## YOUR OBJECTIVE
From the first entry to the last, copy everything exactly except the pictures.

## SOURCE MATERIAL
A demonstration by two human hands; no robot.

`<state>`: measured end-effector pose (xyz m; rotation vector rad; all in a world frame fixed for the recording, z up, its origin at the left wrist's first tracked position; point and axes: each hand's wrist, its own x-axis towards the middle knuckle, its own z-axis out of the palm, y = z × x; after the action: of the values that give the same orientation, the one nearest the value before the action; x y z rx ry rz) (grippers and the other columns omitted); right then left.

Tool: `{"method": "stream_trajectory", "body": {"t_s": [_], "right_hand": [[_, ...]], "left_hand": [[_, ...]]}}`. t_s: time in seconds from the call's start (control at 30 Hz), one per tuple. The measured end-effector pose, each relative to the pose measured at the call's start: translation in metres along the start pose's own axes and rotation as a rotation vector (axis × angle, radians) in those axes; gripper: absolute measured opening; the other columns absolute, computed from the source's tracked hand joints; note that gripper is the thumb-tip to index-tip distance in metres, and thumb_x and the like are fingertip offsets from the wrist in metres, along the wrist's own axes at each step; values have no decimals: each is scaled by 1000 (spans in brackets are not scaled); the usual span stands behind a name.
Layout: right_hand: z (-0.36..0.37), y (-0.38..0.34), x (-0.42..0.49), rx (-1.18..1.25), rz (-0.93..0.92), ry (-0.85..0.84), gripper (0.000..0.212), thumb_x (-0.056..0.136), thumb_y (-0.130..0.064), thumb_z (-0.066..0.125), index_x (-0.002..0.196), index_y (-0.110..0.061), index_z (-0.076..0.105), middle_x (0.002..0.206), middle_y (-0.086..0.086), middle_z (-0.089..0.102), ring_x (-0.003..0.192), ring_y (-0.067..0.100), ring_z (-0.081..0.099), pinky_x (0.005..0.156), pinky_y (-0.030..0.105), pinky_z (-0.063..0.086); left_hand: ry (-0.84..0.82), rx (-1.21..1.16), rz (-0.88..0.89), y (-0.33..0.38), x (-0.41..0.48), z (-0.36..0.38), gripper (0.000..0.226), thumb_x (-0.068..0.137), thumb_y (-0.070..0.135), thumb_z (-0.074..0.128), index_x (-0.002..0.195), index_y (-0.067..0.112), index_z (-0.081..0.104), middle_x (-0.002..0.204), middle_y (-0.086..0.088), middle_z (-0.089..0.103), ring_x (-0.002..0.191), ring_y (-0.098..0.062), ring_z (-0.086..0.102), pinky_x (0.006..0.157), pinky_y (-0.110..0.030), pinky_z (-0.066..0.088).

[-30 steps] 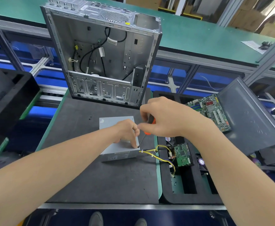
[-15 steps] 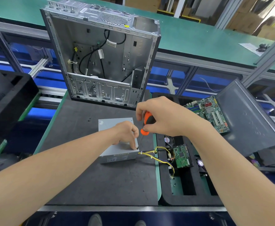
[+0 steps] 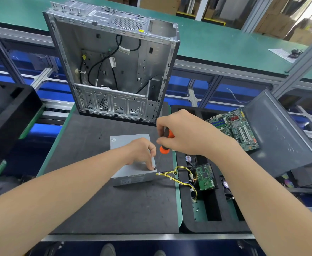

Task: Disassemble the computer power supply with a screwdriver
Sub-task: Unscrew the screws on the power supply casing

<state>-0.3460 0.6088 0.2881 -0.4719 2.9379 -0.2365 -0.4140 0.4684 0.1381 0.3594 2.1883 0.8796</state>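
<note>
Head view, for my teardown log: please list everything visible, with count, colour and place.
power supply: one, grey, middle of mat
screwdriver: one, orange-black, tip at power supply's near right corner
wires: one bundle, mostly yellow, power supply to tray
computer case: one, silver, mat's far edge
mat: one, dark grey, under power supply
tray: one, black, right of mat
motherboard: one, green, tray's far end
small circuit board: one, green, in tray
side panel: one, grey, right of motherboard
left hand: one, on power supply
right hand: one, gripping screwdriver
</note>
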Motion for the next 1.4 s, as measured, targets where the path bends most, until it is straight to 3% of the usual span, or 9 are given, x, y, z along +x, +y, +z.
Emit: {"method": "stream_trajectory", "body": {"t_s": [0.27,0.4,0.5,0.63,0.87,1.0,1.1,1.2,1.4], "right_hand": [[-8,5,-3,49,-91,-85,35,79,-5,69,106,-27,68,97,-8,62,92,11,56,79,33,52],[0,4,-2,-41,-45,-3,13,89,-34,68,97,-27,62,90,-6,59,93,20,58,70,36,49],[5,1,1,-83,2,33,21,97,-47,60,90,-28,55,82,-4,54,88,27,59,68,37,49],[-2,0,-1,14,-75,-11,5,93,-26,67,97,-23,66,84,-9,64,86,13,58,76,40,55],[-9,2,-6,30,-97,-72,25,81,-10,68,99,-28,70,90,-8,63,84,4,54,71,26,48],[-11,2,-7,33,-84,-72,24,79,-8,68,93,-26,72,88,-12,60,82,-2,55,74,29,52],[-7,4,-7,8,-60,-40,7,89,-28,71,95,-26,68,88,-11,59,83,5,55,75,33,53],[2,3,-4,-128,32,-9,29,97,-55,58,93,-26,57,88,-2,54,88,25,57,70,38,48],[-3,1,-6,-20,-54,-18,1,93,-25,67,94,-24,67,81,-16,54,83,9,55,75,34,53]], "left_hand": [[1,-6,14,-2,1,0,48,63,0,91,56,21,48,70,1,44,77,-24,39,72,-29,33],[5,11,-10,-2,1,0,48,62,2,90,46,26,51,72,1,45,78,-25,39,73,-31,34],[-2,1,-22,-3,2,-1,49,63,1,90,46,26,51,70,4,50,80,-24,41,75,-31,35],[-10,-15,-7,-2,1,-1,47,65,-1,87,50,22,49,61,9,54,78,-22,44,73,-29,36],[3,1,17,-1,-1,-1,47,64,0,90,58,21,48,77,-1,47,84,-25,42,76,-31,35],[-10,-4,11,-2,0,-1,47,63,0,91,57,20,49,77,-2,43,83,-27,37,75,-32,33],[-3,4,-6,-2,0,-1,47,64,2,90,54,22,49,72,1,42,79,-26,37,72,-29,33],[-8,5,-18,-2,0,-1,48,65,3,90,53,23,48,71,3,43,78,-24,37,69,-27,32],[-3,-3,-14,-1,-1,-1,47,65,4,91,59,21,48,73,2,43,77,-24,36,61,-25,28]]}}
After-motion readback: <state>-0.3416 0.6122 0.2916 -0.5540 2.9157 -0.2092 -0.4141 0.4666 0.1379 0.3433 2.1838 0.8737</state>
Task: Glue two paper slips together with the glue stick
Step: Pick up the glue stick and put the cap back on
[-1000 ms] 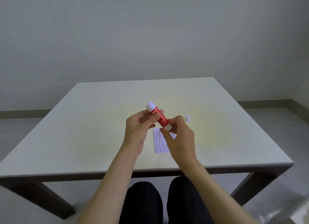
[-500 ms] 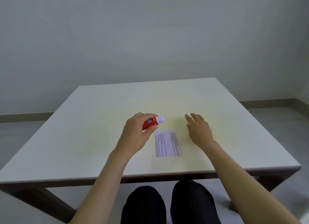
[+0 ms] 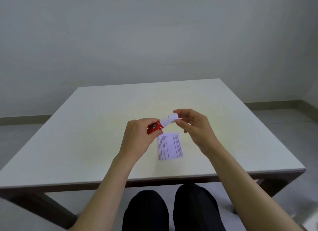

## RESULT
A demonstration by two human hands; no robot.

`<state>`: measured end-effector pose (xyz m; rotation vector rad; all in a world frame fixed for the recording, z up, its origin at the left wrist's first tracked position; point and axes: each hand's wrist, its own x-axis towards the middle knuckle, its own z-axis out of the palm, y = z × x; after the action: of the values that give the same orientation, the one nearest the value before the action; x y z rx ry rz) (grippers and the other columns omitted); right then left.

Tool: `{"method": "stream_trajectory", "body": {"t_s": [_], "right_hand": [[_, ...]], "left_hand": [[_, ...]]}}`. t_s: time in seconds from the call's start (control at 30 Hz), one per tuple. The measured end-effector pose, each relative to the pose measured at the call's start: translation in metres along the start pose's own axes and rotation as a rotation vector (axis × angle, radians) in those axes; gripper: absolute measured opening; the other columns absolute, computed from the source's tracked hand joints; note that gripper is the thumb-tip to index-tip distance in metres, and thumb_x and the like are fingertip offsets from the wrist in metres, along the wrist's own axes at each step; values have no decimals: each is scaled by 1000 (spans in brackets are not scaled); the usual span stands behind a name.
Layout: right_hand: z (-0.36..0.37), y (-0.38..0.34), x (-0.42..0.49), rx (-1.18..1.25), rz (-0.93..0.92), ry (-0.85..0.84), gripper (0.000..0.212), thumb_x (-0.056..0.136), thumb_y (-0.130..0.064), thumb_z (-0.066..0.125), index_x (-0.002..0.196), index_y (-0.110..0.061), index_z (-0.076..0.105), middle_x (0.002..0.206), middle_y (-0.086..0.086), middle_z (-0.089..0.102), ring_x (-0.003..0.192), ring_y (-0.067..0.100), ring_z (-0.081..0.099), pinky_x (0.005..0.156), pinky_y (-0.030..0.105), pinky_z (-0.063..0.086); left_hand: ry (-0.84..0.82), rx (-1.21..1.16), rz (-0.88..0.89), y (-0.33..0.38), x (-0.41..0.48), z (-0.36..0.38), gripper (0.000..0.226), thumb_x (-0.068..0.137), thumb_y (-0.070..0.135), thumb_z (-0.074..0.128), index_x (-0.002..0.195), index_y (-0.067..0.112), index_z (-0.081..0.104), middle_x (-0.002..0.204), middle_y (-0.086..0.088), middle_z (-0.089..0.103), ring_x (-0.002..0.191), ring_y (-0.098..0.062), ring_z (-0.086..0.102), pinky_x (0.006..0.157), pinky_y (-0.110..0.030), pinky_z (-0.066..0.088).

[-30 steps] 
[-15 steps] 
[+0 steps] 

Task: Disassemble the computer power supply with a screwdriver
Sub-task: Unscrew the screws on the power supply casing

<state>-0.3460 0.6088 0.2881 -0.4719 2.9379 -0.2365 -0.4140 0.4684 0.1381 0.3594 2.1883 0.8796</state>
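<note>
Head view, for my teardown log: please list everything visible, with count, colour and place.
power supply: one, grey, middle of mat
screwdriver: one, orange-black, tip at power supply's near right corner
wires: one bundle, mostly yellow, power supply to tray
computer case: one, silver, mat's far edge
mat: one, dark grey, under power supply
tray: one, black, right of mat
motherboard: one, green, tray's far end
small circuit board: one, green, in tray
side panel: one, grey, right of motherboard
left hand: one, on power supply
right hand: one, gripping screwdriver
</note>
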Motion for the next 1.4 s, as measured, targets where the path bends most, until it is straight to 3% of the usual span, or 9 are given, x, y, z along +x, +y, +z.
Emit: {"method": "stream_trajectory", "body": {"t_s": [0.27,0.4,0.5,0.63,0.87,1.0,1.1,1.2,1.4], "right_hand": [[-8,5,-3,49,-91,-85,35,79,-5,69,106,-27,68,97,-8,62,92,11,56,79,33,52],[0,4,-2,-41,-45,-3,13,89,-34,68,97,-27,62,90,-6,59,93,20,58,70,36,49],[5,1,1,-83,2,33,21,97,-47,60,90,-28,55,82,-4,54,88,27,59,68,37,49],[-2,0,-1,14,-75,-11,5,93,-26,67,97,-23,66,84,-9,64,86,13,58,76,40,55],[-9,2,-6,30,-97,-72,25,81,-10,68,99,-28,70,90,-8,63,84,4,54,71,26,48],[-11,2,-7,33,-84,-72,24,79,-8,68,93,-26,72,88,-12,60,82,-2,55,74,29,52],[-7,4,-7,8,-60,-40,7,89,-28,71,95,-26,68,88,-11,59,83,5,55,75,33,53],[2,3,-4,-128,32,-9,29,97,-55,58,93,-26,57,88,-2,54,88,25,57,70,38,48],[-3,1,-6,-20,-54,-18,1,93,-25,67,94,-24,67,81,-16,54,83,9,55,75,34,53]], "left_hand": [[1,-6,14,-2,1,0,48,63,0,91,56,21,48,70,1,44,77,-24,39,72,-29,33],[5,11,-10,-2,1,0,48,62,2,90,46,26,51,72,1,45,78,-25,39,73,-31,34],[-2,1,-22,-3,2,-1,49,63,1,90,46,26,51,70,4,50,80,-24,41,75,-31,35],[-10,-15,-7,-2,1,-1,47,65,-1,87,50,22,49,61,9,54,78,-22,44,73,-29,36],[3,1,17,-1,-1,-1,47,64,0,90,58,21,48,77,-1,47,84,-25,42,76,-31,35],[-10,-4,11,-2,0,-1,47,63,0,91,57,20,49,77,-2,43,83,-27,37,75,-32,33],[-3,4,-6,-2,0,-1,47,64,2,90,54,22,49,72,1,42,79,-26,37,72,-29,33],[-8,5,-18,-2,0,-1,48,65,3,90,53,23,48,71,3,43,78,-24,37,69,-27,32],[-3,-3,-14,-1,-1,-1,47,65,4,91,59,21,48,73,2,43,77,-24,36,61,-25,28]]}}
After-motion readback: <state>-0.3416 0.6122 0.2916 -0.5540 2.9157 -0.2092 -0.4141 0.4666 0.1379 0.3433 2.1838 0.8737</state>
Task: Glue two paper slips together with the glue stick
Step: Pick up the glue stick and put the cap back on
[-1000 ms] 
[-500 ms] 
[+0 ms] 

The response to this exercise is finished.